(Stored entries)

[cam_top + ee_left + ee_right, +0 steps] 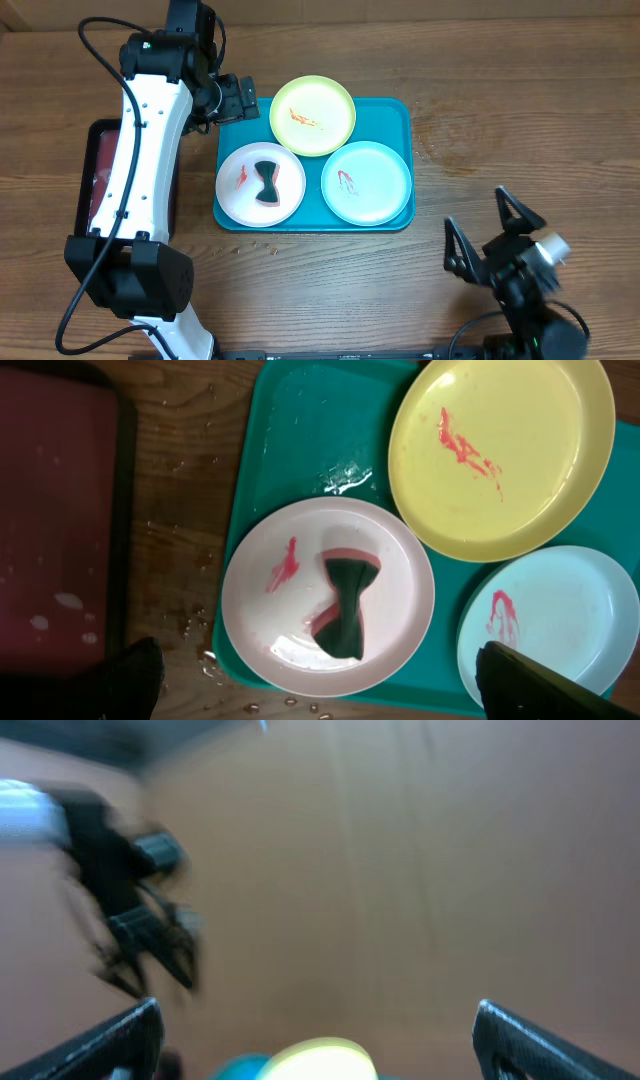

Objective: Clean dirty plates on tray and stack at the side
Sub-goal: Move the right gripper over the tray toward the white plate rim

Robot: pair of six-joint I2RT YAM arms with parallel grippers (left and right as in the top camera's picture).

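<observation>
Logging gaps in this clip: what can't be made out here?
Right wrist view: motion blur; the yellow-green plate is a smudge at the bottom edge.
Overhead: the left arm covers part of the dark-red tray.
Left wrist view: the mint-blue plate runs off-frame; the dark item on the white plate is unidentifiable.

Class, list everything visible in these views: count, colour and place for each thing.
table: one, brown wood, beneath everything
teal tray: one, teal, table centre
plates: three, red-smeared, on the teal tray: yellow-green plate far, white plate near left, mint plate near right
sponge: one, dark with pink edge, on the white plate
dark-red tray: one, black-rimmed, left of the teal tray
water drops: several, clear, table between the trays
left hand: one, black, open, over the teal tray's far-left corner
right hand: one, black, open, over table, near right
</observation>
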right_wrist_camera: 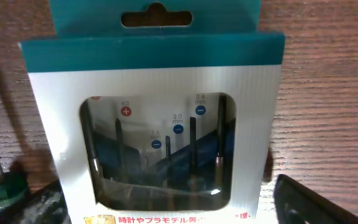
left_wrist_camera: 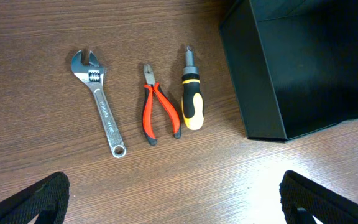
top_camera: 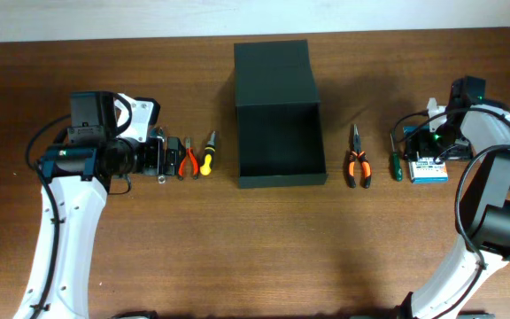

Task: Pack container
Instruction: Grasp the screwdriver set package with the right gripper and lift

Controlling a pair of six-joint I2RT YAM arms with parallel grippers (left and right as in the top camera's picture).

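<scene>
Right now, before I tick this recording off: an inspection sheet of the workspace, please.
Surface: brown wooden table, no spills seen.
Job's things: dark container at centre, flap lid open, inside looks empty; adjustable wrench, red pliers and yellow-black screwdriver to its left; orange pliers, green screwdriver and card pack to its right, all on the table.
Clutter: nothing seen.
Grippers: left gripper open above the left tools; right gripper open over the card pack, contact unclear.
Cables: black left-arm cable and right-arm cable loop off the arms, not on the tools.
Surroundings: pale band past the far table edge; nothing else seen.

Dark matte container [top_camera: 278,133] sits open mid-table, flap lid laid back.
</scene>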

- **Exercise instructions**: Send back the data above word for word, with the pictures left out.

- **Answer space**:
[cam_top + ee_left + ee_right, +0 steps] 

Objective: Clean dirty plates on tray and stack at the side
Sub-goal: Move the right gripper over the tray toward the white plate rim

Robot: pair of six-joint I2RT YAM arms with parallel grippers (left and right as in the top camera's picture).

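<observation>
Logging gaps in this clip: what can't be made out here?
Right wrist view: motion blur; the yellow-green plate is a smudge at the bottom edge.
Overhead: the left arm covers part of the dark-red tray.
Left wrist view: the mint-blue plate runs off-frame; the dark item on the white plate is unidentifiable.

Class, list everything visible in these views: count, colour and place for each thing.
table: one, brown wood, beneath everything
teal tray: one, teal, table centre
plates: three, red-smeared, on the teal tray: yellow-green plate far, white plate near left, mint plate near right
sponge: one, dark with pink edge, on the white plate
dark-red tray: one, black-rimmed, left of the teal tray
water drops: several, clear, table between the trays
left hand: one, black, open, over the teal tray's far-left corner
right hand: one, black, open, over table, near right
</observation>
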right_wrist_camera: 
left_wrist_camera: 
top_camera: 

Task: Pack container
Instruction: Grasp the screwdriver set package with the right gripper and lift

Controlling a pair of six-joint I2RT YAM arms with parallel grippers (left and right as in the top camera's picture).

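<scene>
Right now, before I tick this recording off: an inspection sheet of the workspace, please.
Surface: brown wooden table, no spills seen.
Job's things: dark container at centre, flap lid open, inside looks empty; adjustable wrench, red pliers and yellow-black screwdriver to its left; orange pliers, green screwdriver and card pack to its right, all on the table.
Clutter: nothing seen.
Grippers: left gripper open above the left tools; right gripper open over the card pack, contact unclear.
Cables: black left-arm cable and right-arm cable loop off the arms, not on the tools.
Surroundings: pale band past the far table edge; nothing else seen.

Dark matte container [top_camera: 278,133] sits open mid-table, flap lid laid back.
</scene>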

The output requires no further additions.